Would you output the lines from the one with "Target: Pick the" through the last line of the material below, exactly, but without pictures?

Dataset section below:

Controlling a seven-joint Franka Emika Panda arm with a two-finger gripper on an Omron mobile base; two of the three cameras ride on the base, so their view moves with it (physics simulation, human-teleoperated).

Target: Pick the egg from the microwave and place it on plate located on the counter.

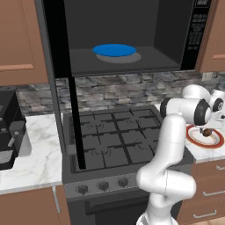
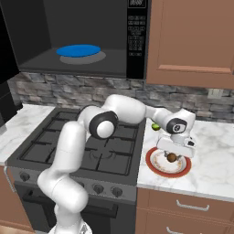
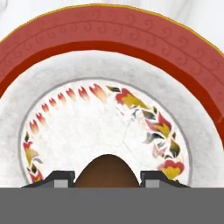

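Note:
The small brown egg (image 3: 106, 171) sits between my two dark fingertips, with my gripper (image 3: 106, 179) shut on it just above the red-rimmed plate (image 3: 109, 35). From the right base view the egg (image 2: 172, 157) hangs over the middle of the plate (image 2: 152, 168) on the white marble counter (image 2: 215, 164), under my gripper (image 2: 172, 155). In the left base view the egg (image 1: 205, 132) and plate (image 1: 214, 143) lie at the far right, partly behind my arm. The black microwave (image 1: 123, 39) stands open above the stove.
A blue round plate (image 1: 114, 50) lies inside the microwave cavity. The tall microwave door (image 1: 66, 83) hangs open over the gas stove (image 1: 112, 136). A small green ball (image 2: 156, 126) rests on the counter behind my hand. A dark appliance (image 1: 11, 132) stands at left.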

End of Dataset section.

■ Answer box ■
Target: Pick the egg from the microwave and place it on plate located on the counter.


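Note:
The small brown egg (image 3: 106, 171) sits between my two dark fingertips, with my gripper (image 3: 106, 179) shut on it just above the red-rimmed plate (image 3: 109, 35). From the right base view the egg (image 2: 172, 157) hangs over the middle of the plate (image 2: 152, 168) on the white marble counter (image 2: 215, 164), under my gripper (image 2: 172, 155). In the left base view the egg (image 1: 205, 132) and plate (image 1: 214, 143) lie at the far right, partly behind my arm. The black microwave (image 1: 123, 39) stands open above the stove.
A blue round plate (image 1: 114, 50) lies inside the microwave cavity. The tall microwave door (image 1: 66, 83) hangs open over the gas stove (image 1: 112, 136). A small green ball (image 2: 156, 126) rests on the counter behind my hand. A dark appliance (image 1: 11, 132) stands at left.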

This completes the answer to the exercise.